Suburban Industrial Market Summary

While the economy moves into a recovery phase, Chicago’s industrial real estate market, which typically lags the general economy by about 12-18 months, continued to experience the negative effects of the recent economic recession.

For the tenth consecutive quarter, vacancy rates were up market-wide. Overall vacancy, constituting vacant space available directly through landlords combined with vacant space being listed for sublease through tenants, reached 12.1 percent at the end of June, up from 12.0 percent last quarter.

While overall vacancy for the market increased, several submarkets posted improvements in vacancy, including the Northwest Cook, I-88 Corridor, Fox Valley and Southeast Wisconsin submarkets, among others. Net absorption, used to measure demand in the market, was negative again during the second quarter for the eighth consecutive quarter.

While absorption totaled nearly negative 1.8 million square-feet for the period between April and June, it was still an improvement over a year ago, when it totaled negative 8.3 million square-feet for the quarter. Compared to last year, leasing activity has picked up substantially throughout the market.

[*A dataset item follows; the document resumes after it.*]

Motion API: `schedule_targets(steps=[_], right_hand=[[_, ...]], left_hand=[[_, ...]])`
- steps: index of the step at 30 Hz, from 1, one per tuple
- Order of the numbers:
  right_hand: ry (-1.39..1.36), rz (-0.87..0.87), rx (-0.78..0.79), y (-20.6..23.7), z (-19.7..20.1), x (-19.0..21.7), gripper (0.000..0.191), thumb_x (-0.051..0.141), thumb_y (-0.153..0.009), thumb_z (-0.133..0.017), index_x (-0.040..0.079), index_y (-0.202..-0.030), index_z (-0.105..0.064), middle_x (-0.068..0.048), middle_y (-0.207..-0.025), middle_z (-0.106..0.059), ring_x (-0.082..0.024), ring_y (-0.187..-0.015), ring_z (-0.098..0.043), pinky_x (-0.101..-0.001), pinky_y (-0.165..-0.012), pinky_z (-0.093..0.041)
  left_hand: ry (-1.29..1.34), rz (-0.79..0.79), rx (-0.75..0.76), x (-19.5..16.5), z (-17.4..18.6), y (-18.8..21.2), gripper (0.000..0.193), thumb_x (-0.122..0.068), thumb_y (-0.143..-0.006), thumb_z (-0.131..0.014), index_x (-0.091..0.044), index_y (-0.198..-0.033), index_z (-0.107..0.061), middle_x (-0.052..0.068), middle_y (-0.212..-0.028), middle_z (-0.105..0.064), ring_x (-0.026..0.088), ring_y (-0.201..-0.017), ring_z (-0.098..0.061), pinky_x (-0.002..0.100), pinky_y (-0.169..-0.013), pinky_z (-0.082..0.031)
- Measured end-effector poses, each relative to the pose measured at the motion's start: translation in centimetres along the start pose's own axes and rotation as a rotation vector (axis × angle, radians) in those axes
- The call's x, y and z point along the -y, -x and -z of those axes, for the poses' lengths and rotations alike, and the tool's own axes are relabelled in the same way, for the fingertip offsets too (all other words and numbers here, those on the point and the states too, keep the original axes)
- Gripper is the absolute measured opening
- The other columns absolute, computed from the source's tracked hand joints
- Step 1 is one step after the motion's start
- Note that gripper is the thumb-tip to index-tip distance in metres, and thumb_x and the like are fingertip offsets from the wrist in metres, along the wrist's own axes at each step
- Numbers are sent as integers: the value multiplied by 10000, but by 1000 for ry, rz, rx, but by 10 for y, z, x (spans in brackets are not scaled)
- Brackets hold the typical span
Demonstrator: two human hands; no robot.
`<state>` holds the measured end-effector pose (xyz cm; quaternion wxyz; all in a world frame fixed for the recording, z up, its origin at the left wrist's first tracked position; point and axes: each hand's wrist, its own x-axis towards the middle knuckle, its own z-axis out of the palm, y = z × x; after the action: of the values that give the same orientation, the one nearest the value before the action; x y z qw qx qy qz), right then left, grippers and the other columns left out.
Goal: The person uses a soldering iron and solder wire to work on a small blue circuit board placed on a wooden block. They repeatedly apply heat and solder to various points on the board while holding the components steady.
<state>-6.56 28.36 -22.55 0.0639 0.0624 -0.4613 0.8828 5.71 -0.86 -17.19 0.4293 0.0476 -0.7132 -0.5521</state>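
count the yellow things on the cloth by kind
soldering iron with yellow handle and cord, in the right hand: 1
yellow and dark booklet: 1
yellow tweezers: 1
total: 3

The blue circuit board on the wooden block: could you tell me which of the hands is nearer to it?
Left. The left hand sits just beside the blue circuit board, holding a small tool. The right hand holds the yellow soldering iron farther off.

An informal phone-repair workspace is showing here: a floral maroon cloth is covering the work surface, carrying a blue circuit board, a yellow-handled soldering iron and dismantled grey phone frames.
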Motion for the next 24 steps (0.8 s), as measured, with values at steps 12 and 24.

The recent trend of companies downsizing or renewing their leases to take advantage of attractive market rates and concessions being offered by landlords continues. But there have been several significant new leases and expansions signed during the past few months, a sign that companies are beginning to hire again and addressing expansion plans that had been sidelined during the economic recession.

These companies have been able to secure low rental rates and attractive concession packages. Industrial sales, while currently on pace to match last year’s total, increased during the second quarter, suggesting that the second half of the year could see more sales than the first half, especially as lending increases. The average sale price per-square-foot, while still depressed, has stopped falling.

Looking forward While market conditions continued to soften during the second quarter, they did so at a slower pace than during the heart of the recession, a sign that the industrial market is near the bottom. Increased industrial production, evidence of depleted warehouse industries, and a rise in port activity all point to robust industrial and transportational activity over the coming quarters, pushing companies to hire additional workers and expand their businesses.

Vacancy rates should peak by the end of the year as demand and transactional activity continue to increase, and should slowly begin to drop as more than 144 million square-feet of vacant space starts to become absorbed.

The Fox Valley’s vacancy rate improved slightly during the second quarter, dipping to 11.85 percent from 11.96 percent last quarter. Vacancy has held between 11 percent and 12 percent for the past five quarters and has likely peaked due to increased transaction volume.

Net absorption for the quarter totaled positive 37,148 square-feet, bringing the total for the first half of the year to negative 57,619 square-feet. Demand is typically limited in the Fox Valley submarket, and large swings in net absorption are not common.

Due to the relatively large amount of vacant space on the market, negative absorption trends and limited access to the area, new development projects have been nonexistent. As the market begins to turn around and vacant space is gradually absorbed, construction activity will eventually pick up in and around communities west of the Fox River, as few industrial-zoned land sites remain near the river. **Source: Oakbrook Terrace-based NAI Hiffman’s Metropolitan Chicago Industrial Market Report, Mid-Year 2010.